勿論、商標登録されれば、その商標の使用を確保することはできると共に、第三者がその商標を使用することはできなくなるという理解は原則的に正しいです。
しかし、商標権は、攻撃を本質とした権利であって、第三者は、商標権者からの攻撃をおそれて登録商標の使用を避けます。そのため、第三者が商標権者からの攻撃を受けることがないとわかれば、その登録商標が第三者に使用されるおそれがあります。
実は登録商標であっても、その商標が「普通名称化」した場合、商標権者は、第三者が登録商標を使用しても権利行使できません。商標登録を受けた者は、その登録商標が「普通名称化」しないように努める必要があります。
普通名称化とは
普通名称化とは、その商品につけた商標(商品名称)自体が、その「商品自体」を示すものとして需要者に広く知られてしまった結果、その商標をつけた商品がどこの事業者により販売されているものなのかを需要者が認識することができなることをいいます。つまり、商標自体が、各事業者を区別するための識別力を失ってしまったことをいいます。
普通名称化してしまった代表的な商標としては、「エスカレーター」があります。みなさんは、「エスカレーター」=「自動階段」と認識されていると思います。
しかし、「エスカレーター」は、元々「自動階段」自体を示す名称ではなく、「自動階段」につけられた登録商標でした。
「エスカレーター」という名称はオーチス社の登録商標であったため、当初、需要者は、「エスカレーター」=オーチス社の「自動階段」という認識だったはずです。
しかし、いろんな事業者が「エスカレーター」という商標を「自動階段」に対して使用し、その状態をオーチス社が放置した結果、需要者は、「エスカレーター」=「自動階段」と認識するに至ってしまったのです。

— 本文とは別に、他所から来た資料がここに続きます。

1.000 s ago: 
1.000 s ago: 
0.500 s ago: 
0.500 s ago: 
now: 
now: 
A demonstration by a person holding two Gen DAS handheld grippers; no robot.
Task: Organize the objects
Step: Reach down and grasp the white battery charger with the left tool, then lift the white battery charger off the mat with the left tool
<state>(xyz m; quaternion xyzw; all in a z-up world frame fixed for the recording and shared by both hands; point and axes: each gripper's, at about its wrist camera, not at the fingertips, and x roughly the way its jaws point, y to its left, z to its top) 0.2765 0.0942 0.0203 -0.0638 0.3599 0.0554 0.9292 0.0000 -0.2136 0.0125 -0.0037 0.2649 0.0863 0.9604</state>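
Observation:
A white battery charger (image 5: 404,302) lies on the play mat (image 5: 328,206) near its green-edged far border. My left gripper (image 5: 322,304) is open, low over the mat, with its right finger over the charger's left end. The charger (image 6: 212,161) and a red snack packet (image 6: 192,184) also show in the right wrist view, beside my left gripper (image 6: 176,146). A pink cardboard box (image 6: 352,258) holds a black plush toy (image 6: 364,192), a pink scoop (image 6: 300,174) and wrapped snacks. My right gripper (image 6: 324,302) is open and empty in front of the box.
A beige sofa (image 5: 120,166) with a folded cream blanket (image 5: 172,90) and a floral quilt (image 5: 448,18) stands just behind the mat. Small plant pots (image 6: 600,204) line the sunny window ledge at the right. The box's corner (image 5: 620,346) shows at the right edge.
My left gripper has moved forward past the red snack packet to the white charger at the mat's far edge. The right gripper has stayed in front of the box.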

こうなってしまうと、オーチス社は、「エスカレーター」という名称を使用する事業者に対して権利行使をすることはできません。なので、オーチス社は、商標「エスカレーター」について商標権をもっていても無意味ということになります。
普通名称化を防ぐには
前述のとおり、普通名称化は、その登録商標をいろんな事業者により使用され、需要者に対してその登録商標=商品自体と認識されることです。ということは、登録商標をもつ事業者は、需要者に対して、その登録商標が商品自体を示すものではないと認識させる必要があります。
方法としては、
① 無断でその登録商標を使用する事業者に対してその登録商標の使用をやめるように警告する
② 商品、カタログ、HP等に「○○(商標)は○○社の登録商標です。」と明記する
③ HP等に「○○(商標)=商品(サービス)」と誤認させるような文章を載せない
等があります。
みなさんは、「宅急便」と「宅配便」の違いがわかりますか?
知っている方もいると思いますが、「宅急便」は、ヤマト運輸の登録商標であるのに対し、「宅配便」は、荷物配送サービスの総称です。

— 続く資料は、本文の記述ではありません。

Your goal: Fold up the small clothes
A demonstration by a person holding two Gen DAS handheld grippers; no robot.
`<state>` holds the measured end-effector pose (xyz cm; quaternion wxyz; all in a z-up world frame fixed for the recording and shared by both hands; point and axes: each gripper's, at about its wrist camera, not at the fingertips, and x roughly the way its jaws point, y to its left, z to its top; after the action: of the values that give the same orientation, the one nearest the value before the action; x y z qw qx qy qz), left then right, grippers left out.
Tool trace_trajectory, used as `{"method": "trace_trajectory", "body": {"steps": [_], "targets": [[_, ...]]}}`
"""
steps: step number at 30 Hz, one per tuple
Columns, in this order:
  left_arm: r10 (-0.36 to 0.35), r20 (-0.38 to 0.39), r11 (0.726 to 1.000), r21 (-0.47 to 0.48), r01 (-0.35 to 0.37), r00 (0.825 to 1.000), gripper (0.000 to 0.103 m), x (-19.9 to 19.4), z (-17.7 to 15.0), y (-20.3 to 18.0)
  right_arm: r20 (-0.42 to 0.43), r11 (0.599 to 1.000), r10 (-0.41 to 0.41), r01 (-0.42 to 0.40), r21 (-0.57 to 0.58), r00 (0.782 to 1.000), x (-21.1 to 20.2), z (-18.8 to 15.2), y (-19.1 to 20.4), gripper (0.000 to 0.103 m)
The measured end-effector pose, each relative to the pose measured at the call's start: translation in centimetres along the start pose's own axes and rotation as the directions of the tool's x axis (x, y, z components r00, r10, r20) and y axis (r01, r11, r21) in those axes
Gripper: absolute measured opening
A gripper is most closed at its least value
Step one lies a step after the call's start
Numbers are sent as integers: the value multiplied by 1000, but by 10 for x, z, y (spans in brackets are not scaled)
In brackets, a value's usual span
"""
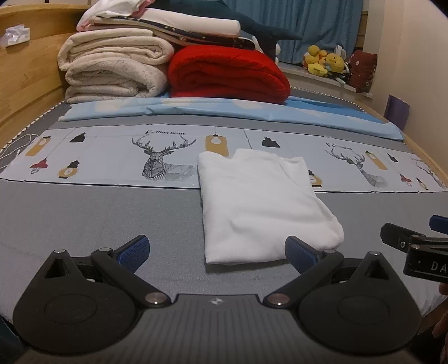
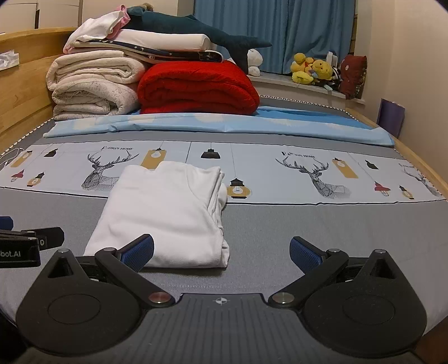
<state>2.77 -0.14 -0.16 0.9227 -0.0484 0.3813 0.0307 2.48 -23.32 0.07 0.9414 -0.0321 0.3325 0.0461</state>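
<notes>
Shirt: a white shirt lies folded into a neat rectangle on the grey bed, its far end overlapping the printed deer cloth
Left gripper: the left gripper is spread wide and holds nothing; it hovers just short of the shirt's near edge, its right pad in front of the shirt's near right corner
Right gripper: the right gripper is also spread wide and empty, its left pad in front of the shirt's near edge, its right pad over bare grey sheet
Stack at the headboard: cream blankets and a red blanket sit side by side on a light blue sheet, with folded linen and a dark plush shark on top
Windowsill: yellow soft toys beside a blue curtain
Containers: none to be seen on the bed
</notes>
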Motion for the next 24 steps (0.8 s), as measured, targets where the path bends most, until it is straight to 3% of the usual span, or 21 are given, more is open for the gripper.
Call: {"method": "trace_trajectory", "body": {"steps": [24], "targets": [[-6, -15, 1000, 8, 6, 1000, 103, 4, -2, -2, -5, 1000, 5, -5, -18, 1000, 2, 0, 2, 102]]}}
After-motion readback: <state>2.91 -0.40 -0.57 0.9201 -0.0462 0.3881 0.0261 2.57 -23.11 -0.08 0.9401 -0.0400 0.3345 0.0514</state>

以前は、「宅急便」=「宅配便というサービス」自体を示すものであると需要者に認識されかけており、宮崎駿氏が「魔女の宅急便」を制作した際も、「宅急便」という名称が登録商標であることを認識していなかったほど普通名称化が進んでいました。
現在は、ヤマト運輸が、「宅急便」=ヤマト運輸の登録商標であることを需要者が認識するように働きかけたことで、普通名称化を防いだとされています。
いかがでしたでしょうか。みなさんは登録した商標を管理していますか?誰かに使われていないかを調査することも大事ですし、誰かに使われてしまっている場合、それを放置しておくのはせっかく登録した商標が無意味なものになってしまいます。登録商標は、登録後においても管理することが非常に重要です。